Tra le eruzioni più devastanti non si può non ricordare quella del 1669 che ha completamente distrutto Catania.Da allora, sono state decine le eruzioni che hanno messo in difficoltà il territorio circostante. Oltre alle grandi eruzioni, il Mongibello, in maniera costante e continua espelle fumo, ceneri e fuoco attirando numerosi turisti che ogni anno sono attratti dalla magia che questo vulcano genera con  le sue eruzioni regalando spettacoli di luce meravigliosi.

Oltre a costituire un pericolo concreto per le città che si trovano le sue pendici come Zafferana, Nicolosi, Catania, poiché è il suo costante stato di attività non può essere previsto, è uno dei principali fattori di inquinamento mondiale poiché ogni anno diffonde nell’atmosfera oltre 25 milioni di tonnellate di anidride carbonica, mettendo in pericolo dunque non solo la popolazione circostante con le eruzioni della lava ma l’intero pianeta. Che sia a piedi, in auto, o in funivia ogni giorno sono centinaia  i turisti che raggiungono le vette di questo vulcano,  diventando una delle principali attrazioni della Sicilia orientale.
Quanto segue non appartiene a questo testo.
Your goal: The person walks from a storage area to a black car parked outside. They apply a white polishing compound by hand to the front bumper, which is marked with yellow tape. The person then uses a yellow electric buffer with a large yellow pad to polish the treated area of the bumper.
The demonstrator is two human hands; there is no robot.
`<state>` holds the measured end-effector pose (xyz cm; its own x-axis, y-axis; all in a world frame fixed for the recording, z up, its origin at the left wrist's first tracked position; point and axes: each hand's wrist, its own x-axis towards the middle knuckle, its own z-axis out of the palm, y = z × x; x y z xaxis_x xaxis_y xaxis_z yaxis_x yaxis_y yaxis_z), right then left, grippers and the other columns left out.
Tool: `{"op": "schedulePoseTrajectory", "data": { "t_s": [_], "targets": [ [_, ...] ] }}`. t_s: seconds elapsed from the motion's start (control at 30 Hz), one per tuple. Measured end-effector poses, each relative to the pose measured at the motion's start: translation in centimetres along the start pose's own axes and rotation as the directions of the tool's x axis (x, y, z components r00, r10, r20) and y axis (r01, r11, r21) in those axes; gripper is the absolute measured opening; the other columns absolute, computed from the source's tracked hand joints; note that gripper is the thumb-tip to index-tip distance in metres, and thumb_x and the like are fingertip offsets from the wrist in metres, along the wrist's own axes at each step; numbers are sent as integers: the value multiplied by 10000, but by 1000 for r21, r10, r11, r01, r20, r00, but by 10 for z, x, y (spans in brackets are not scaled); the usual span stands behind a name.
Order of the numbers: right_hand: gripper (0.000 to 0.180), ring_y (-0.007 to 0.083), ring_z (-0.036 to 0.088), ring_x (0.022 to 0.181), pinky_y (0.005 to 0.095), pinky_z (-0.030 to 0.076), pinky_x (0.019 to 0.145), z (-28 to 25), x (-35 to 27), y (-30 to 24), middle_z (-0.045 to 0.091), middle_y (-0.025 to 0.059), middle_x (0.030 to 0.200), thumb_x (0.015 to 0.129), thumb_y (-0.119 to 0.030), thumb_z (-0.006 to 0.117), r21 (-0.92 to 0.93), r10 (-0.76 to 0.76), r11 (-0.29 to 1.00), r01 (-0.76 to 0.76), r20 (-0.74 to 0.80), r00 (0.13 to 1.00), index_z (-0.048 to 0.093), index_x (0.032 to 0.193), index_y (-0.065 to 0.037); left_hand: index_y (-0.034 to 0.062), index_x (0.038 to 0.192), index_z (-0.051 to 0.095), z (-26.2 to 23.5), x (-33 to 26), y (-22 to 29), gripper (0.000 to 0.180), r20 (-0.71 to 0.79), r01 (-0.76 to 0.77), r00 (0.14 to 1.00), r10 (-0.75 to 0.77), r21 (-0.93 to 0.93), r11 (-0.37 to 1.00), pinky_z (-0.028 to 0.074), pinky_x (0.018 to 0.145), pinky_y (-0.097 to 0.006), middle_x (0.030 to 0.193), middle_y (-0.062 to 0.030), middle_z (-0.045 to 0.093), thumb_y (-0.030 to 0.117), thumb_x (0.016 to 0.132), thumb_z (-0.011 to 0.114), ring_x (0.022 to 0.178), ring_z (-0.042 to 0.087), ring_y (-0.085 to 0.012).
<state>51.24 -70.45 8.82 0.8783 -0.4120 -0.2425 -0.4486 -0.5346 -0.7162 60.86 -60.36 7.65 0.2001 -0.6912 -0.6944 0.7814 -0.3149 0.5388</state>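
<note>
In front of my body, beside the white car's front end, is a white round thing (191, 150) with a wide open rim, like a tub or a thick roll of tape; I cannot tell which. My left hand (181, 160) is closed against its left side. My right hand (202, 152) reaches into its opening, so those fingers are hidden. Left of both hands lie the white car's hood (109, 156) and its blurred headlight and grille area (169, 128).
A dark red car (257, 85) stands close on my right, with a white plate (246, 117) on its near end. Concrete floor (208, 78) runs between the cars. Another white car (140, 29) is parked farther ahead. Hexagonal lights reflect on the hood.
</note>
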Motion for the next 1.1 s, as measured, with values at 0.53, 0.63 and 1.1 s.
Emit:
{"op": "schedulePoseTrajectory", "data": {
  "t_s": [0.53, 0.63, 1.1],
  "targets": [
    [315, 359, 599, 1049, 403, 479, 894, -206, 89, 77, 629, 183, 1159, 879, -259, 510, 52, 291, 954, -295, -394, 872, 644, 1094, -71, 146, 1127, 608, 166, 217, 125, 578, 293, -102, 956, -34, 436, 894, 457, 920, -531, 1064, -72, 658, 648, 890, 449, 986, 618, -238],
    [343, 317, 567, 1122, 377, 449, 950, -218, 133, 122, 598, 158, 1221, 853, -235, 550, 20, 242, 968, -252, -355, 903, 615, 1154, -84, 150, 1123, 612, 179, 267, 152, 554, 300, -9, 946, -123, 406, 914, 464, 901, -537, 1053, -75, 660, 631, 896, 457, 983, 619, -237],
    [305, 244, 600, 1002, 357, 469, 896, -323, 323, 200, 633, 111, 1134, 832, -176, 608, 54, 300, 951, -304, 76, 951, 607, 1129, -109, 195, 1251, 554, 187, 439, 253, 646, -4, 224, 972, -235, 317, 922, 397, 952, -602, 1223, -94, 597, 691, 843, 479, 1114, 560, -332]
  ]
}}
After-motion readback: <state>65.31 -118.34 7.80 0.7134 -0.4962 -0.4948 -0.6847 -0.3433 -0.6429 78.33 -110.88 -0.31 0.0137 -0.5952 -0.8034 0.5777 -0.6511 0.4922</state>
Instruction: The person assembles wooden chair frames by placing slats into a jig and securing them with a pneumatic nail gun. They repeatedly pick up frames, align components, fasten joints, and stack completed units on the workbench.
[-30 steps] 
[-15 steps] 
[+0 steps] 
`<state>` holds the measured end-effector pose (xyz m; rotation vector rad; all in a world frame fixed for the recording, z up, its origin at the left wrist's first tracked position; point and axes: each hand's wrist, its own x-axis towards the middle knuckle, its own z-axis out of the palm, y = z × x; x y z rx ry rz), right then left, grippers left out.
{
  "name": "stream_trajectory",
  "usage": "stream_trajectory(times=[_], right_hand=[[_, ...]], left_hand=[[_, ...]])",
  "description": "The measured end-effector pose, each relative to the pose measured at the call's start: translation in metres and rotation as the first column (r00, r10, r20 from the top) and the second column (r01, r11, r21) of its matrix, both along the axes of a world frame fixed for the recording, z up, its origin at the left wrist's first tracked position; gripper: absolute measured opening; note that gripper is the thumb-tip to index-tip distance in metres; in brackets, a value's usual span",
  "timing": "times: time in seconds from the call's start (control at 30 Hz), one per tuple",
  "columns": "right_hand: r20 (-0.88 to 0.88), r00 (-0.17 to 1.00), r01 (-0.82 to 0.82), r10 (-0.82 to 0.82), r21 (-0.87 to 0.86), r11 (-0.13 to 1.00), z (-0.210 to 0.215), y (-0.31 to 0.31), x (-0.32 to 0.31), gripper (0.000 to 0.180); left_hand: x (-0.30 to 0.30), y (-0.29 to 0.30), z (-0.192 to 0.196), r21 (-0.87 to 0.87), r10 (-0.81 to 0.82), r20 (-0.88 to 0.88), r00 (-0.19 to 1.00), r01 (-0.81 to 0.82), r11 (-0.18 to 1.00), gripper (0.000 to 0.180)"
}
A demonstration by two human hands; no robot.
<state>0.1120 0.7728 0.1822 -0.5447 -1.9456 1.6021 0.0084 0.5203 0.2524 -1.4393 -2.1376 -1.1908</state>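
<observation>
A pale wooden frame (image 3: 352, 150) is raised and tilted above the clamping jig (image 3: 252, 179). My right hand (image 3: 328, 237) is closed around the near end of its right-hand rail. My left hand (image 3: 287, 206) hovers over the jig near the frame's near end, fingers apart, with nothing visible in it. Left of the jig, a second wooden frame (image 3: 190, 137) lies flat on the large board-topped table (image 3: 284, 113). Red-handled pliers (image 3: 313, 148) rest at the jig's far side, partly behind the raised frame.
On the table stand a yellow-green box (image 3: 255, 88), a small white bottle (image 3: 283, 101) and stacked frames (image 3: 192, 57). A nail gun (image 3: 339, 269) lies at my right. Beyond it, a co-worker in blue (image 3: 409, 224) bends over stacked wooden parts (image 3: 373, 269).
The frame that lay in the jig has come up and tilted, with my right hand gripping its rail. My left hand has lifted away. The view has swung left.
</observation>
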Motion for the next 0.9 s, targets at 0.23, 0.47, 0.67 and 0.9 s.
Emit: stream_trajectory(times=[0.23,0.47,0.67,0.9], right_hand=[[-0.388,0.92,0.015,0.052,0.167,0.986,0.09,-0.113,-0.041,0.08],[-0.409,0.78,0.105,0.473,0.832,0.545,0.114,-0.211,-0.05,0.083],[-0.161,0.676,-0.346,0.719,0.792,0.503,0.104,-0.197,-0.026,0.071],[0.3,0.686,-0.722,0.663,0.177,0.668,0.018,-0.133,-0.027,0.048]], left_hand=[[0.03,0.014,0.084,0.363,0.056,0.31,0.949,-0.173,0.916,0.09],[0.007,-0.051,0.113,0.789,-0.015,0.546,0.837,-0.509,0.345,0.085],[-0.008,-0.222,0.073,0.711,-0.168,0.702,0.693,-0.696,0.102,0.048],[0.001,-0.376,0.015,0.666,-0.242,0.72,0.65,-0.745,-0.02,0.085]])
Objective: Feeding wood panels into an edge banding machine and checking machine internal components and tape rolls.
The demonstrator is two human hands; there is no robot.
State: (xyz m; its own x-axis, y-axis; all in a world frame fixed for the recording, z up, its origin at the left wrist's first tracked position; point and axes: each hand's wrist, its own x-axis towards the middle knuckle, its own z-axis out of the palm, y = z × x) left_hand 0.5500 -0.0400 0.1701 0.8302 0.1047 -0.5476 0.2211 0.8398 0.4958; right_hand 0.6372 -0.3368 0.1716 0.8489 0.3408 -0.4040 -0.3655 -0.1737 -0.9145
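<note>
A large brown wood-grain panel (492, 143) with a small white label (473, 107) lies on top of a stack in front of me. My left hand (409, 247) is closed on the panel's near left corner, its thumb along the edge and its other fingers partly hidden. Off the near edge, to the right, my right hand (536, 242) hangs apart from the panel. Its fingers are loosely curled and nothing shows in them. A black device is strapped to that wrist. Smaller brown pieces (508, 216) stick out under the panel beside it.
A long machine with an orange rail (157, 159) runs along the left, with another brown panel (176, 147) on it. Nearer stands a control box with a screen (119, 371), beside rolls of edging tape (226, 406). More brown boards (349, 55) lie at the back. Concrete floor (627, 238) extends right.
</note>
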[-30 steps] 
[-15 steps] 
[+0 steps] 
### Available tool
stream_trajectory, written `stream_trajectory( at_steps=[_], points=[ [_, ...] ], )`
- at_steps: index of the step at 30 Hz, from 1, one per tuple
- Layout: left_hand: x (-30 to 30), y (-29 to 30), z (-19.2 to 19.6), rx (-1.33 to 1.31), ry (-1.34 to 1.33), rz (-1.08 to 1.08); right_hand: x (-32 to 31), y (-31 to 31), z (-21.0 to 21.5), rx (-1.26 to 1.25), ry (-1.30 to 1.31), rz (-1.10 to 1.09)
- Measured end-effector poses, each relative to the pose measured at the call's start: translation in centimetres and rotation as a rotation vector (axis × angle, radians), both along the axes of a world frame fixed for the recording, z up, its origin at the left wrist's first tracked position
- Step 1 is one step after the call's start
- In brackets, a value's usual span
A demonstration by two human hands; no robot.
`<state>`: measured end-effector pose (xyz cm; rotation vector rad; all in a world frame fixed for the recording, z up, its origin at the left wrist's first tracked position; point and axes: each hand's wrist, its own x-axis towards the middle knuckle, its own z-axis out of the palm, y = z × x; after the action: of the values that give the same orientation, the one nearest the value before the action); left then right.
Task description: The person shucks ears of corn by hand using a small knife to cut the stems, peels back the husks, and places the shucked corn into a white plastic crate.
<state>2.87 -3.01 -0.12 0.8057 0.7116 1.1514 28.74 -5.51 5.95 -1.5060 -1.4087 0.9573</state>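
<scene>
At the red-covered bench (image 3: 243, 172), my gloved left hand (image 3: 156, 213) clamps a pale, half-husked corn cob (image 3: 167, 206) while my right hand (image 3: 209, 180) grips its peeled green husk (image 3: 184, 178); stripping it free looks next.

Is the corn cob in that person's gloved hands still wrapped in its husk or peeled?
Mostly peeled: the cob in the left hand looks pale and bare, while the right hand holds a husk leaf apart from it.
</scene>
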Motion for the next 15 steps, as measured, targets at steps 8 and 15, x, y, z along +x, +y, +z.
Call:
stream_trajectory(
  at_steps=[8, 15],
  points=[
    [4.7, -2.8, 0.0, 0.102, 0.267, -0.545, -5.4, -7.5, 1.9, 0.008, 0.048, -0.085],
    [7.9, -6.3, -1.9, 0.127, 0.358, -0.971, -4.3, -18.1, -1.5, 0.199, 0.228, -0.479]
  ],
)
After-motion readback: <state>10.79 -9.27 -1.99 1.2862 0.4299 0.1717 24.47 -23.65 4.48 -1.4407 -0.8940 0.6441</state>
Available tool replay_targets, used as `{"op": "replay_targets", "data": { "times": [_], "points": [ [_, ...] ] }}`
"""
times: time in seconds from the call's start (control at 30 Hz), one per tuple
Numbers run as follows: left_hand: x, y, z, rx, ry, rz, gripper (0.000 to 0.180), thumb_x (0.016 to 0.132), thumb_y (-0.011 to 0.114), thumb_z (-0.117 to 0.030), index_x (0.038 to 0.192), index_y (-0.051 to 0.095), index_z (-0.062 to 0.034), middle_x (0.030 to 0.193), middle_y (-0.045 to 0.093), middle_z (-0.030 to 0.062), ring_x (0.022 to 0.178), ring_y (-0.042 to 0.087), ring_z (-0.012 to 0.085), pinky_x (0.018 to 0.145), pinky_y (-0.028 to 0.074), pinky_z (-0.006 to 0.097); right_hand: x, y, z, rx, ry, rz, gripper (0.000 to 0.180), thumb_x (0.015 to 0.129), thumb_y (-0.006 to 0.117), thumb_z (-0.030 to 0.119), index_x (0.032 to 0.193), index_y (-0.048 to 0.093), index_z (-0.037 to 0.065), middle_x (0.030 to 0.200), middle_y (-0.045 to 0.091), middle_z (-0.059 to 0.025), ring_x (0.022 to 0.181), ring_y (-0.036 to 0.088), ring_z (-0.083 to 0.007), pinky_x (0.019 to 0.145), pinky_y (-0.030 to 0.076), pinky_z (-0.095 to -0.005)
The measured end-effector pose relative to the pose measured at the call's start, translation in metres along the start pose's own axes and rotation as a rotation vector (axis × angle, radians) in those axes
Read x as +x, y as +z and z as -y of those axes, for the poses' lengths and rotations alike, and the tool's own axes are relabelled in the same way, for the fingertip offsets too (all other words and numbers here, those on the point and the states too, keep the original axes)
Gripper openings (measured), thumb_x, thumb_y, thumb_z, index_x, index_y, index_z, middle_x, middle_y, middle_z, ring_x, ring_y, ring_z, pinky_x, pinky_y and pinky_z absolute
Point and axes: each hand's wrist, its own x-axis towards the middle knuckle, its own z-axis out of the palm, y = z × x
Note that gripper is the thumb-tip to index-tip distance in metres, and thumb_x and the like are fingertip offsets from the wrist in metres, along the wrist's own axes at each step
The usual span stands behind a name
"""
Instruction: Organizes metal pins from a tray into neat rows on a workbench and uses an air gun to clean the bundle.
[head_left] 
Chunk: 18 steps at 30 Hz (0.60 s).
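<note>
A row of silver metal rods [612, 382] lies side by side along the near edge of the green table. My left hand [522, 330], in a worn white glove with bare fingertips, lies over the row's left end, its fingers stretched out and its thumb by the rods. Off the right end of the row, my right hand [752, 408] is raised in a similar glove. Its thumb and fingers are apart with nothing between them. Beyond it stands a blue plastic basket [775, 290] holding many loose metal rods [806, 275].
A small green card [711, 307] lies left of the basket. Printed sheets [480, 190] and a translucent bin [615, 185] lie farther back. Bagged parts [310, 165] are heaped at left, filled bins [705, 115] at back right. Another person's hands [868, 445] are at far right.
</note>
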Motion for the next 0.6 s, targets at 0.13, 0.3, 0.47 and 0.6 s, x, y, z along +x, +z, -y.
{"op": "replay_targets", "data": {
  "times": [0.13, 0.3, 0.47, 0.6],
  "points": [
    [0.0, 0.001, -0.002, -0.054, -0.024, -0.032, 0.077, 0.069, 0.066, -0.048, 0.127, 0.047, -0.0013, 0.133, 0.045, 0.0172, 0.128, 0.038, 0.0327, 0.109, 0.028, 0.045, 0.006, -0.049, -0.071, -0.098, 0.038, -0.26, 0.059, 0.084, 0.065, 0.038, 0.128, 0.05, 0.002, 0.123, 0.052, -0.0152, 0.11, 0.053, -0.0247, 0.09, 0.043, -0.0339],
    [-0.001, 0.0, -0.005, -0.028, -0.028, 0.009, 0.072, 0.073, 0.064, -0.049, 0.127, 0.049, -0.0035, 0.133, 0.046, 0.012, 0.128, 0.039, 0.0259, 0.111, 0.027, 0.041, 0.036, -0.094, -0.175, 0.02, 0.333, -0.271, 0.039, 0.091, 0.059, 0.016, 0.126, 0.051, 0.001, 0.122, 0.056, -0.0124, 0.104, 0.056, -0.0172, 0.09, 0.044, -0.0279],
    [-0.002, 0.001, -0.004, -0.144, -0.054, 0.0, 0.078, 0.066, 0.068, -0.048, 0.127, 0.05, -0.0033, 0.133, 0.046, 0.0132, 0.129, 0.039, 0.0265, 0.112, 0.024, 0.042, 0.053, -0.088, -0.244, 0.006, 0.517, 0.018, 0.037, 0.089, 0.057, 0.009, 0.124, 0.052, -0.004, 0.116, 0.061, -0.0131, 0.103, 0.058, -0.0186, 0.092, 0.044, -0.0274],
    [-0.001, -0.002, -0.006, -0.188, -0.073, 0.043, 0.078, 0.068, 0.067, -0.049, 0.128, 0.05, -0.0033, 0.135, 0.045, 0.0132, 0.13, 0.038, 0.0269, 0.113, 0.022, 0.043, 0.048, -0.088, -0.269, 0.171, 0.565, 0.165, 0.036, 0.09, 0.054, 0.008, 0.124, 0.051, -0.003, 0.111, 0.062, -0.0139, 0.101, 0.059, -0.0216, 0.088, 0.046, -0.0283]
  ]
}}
In inverno quando le temperature scendono al di sotto dello zero è possibile godere di uno spettacolo unico fatto di neve e lapilli, proprio per la sua bellezza questo vulcano è stato dichiarato nel 2013 patrimonio naturale dall’UNESCO, motivo in più per cui, se si vuole vivere un’esperienza unica, non si può non andare a visitarlo.